Let’s take a look at regular monthly “preview” charts. Now that September is in the past let’s take a look at the local housing market stats for the month. Short story: Inventory hit the highest point since a year ago in King County and were just slightly below last month’s high in Snohomish. Sales are still strong, and foreclosures are nearly non-existent.
Here’s the snapshot of all the data as far back as my historical information goes, with the latest, high, and low values highlighted for each series:
Sadly I have nothing particularly new or interesting to share about what happened in the market in September. It’s more of the same cruddy market for buyers: Listings are scarce and sales are still strong.
Next, let’s look at total home sales as measured by the number of “Warranty Deeds” filed with King County:
Sales in King County decreased fourteen percent between August and September (a year ago they fell eleven percent over the same period), and were down five percent year-over-year.
Here’s a look at Snohomish County Deeds, but keep in mind that Snohomish County files Warranty Deeds (regular sales) and Trustee Deeds (bank foreclosure repossessions) together under the category of “Deeds (except QCDS),” so this chart is not as good a measure of plain vanilla sales as the Warranty Deed only data we have in King County.
Deeds in Snohomish decreased thirteen percent month-over-month (vs. a seven percent decrease in the same period last year) and were down two percent from August.
Next, here’s Notices of Trustee Sale, which are an indication of the number of homes currently in the foreclosure process:
Foreclosure notices in King County were down 34 percent from a year ago and Snohomish County foreclosure notices were down 49 percent from last year. Both counties are still basically at their historic low levels for foreclosures.
Here’s another measure of foreclosures for King County, looking at Trustee Deeds, which is the type of document filed with the county when the bank actually repossesses a house through the trustee auction process. Note that there are other ways for the bank to repossess a house that result in different documents being filed, such as when a borrower “turns in the keys” and files a “Deed in Lieu of Foreclosure.”
Trustee Deeds were down 42 percent from a year ago.
Lastly, here’s an update of the inventory charts, updated with previous months’ inventory data from the NWMLS.

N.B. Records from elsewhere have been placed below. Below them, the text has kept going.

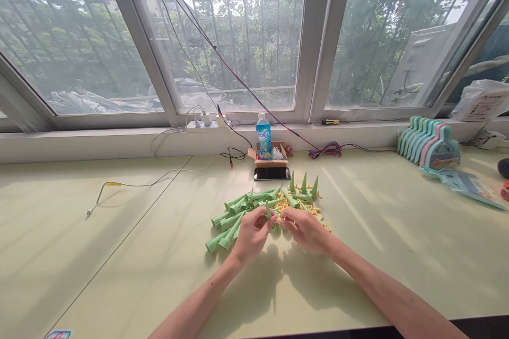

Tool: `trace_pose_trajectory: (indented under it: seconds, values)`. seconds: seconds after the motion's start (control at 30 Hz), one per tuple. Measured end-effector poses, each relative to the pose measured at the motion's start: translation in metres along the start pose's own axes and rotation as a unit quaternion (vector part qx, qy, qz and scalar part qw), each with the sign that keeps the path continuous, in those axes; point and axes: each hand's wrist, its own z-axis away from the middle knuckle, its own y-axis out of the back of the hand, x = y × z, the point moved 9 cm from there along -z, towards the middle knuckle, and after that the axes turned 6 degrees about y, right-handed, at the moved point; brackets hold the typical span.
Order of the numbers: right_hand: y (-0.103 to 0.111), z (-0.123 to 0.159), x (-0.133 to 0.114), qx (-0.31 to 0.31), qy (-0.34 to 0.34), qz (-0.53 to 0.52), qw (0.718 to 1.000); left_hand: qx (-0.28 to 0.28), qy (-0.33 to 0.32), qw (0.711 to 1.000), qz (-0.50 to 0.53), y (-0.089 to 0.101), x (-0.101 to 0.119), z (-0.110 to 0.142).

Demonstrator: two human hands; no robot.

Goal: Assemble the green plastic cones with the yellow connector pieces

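Observation:
My left hand (251,234) grips a small green plastic cone (268,210), its pointed tip upward. Close beside it, my right hand (307,231) is closed in a pinch near the cone's lower part; what its fingertips hold is too small and hidden to make out. Green cones with ribbed, wider ends (223,237) lie in a heap to the left of and behind my hands. Small yellow plastic pieces (318,215) are scattered behind and beside my right hand. Several green cones (304,185) stand upright at the back right of the heap.
Behind the heap lies a dark phone (272,174), in front of a cardboard box (277,163) with a blue bottle (263,137). Cables (326,150) run along the sill. Pastel plastic dustpan-like items (429,143) stand at the right; a white cable (131,185) lies left.

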Motion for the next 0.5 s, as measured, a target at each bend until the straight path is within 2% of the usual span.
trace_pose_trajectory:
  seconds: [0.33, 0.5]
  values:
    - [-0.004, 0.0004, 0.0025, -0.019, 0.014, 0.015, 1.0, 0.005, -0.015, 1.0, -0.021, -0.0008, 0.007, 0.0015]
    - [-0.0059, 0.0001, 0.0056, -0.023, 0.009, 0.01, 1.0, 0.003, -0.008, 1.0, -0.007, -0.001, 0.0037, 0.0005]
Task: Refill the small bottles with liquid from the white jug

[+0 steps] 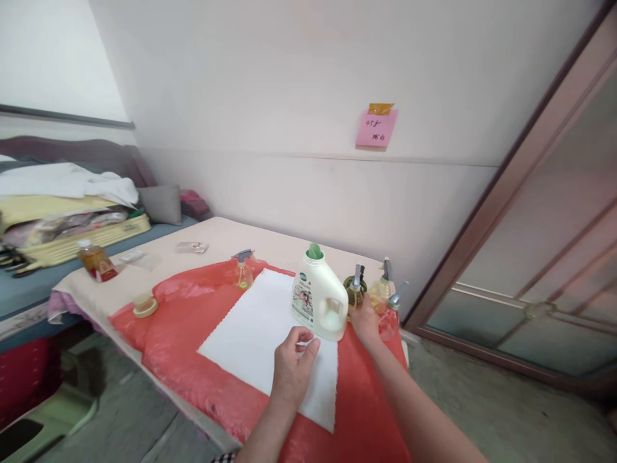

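Observation:
A cream laundry detergent jug [318, 296], its green pour spout [314, 252] uncovered, stands upright on a white sheet [255, 328]. My left hand [293, 366] is just in front of the jug; its fingers are loosely curled, the thumb stands apart, and nothing shows in it. To the jug's right, my right hand [365, 321] is closed at a dark green spray bottle [355, 292] with a grey trigger head. Close by that hand are a yellowish spray bottle [384, 286] and a clear spray bottle [389, 318]. Part of the right hand's grip is hidden.
Red plastic film [193, 360] covers part of the table. On it are a small spray bottle [243, 273] and a pale round cap [144, 305]. Farther left stands a bottle of amber liquid [96, 260]. A wall is behind; a sliding door [540, 257] is right.

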The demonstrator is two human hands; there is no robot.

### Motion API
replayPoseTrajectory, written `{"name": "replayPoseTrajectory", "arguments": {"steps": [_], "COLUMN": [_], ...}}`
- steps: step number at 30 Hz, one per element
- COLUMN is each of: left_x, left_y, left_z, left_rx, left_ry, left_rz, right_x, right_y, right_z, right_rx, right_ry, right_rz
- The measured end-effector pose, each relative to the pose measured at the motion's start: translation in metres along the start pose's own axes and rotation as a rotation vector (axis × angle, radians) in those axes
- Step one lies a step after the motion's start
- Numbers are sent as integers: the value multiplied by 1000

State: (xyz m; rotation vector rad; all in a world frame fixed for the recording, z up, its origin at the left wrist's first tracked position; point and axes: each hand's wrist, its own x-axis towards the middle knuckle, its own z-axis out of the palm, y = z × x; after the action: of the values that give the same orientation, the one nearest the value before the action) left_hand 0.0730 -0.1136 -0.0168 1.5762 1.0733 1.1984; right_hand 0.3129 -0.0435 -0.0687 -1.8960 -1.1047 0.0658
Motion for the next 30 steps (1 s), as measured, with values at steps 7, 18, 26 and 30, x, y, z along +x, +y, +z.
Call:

Inventory rose nine percent between August and September in King County, but was still down 17 percent from a year earlier.
In Snohomish County listings were down just barely month-over-month and down 14 percent year-over-year.
Note that most of the charts above are based on broad county-wide data that is available through a simple search of King County and Snohomish County public records. If you have additional stats you’d like to see in the preview, drop a line in the comments and I’ll see what I can do.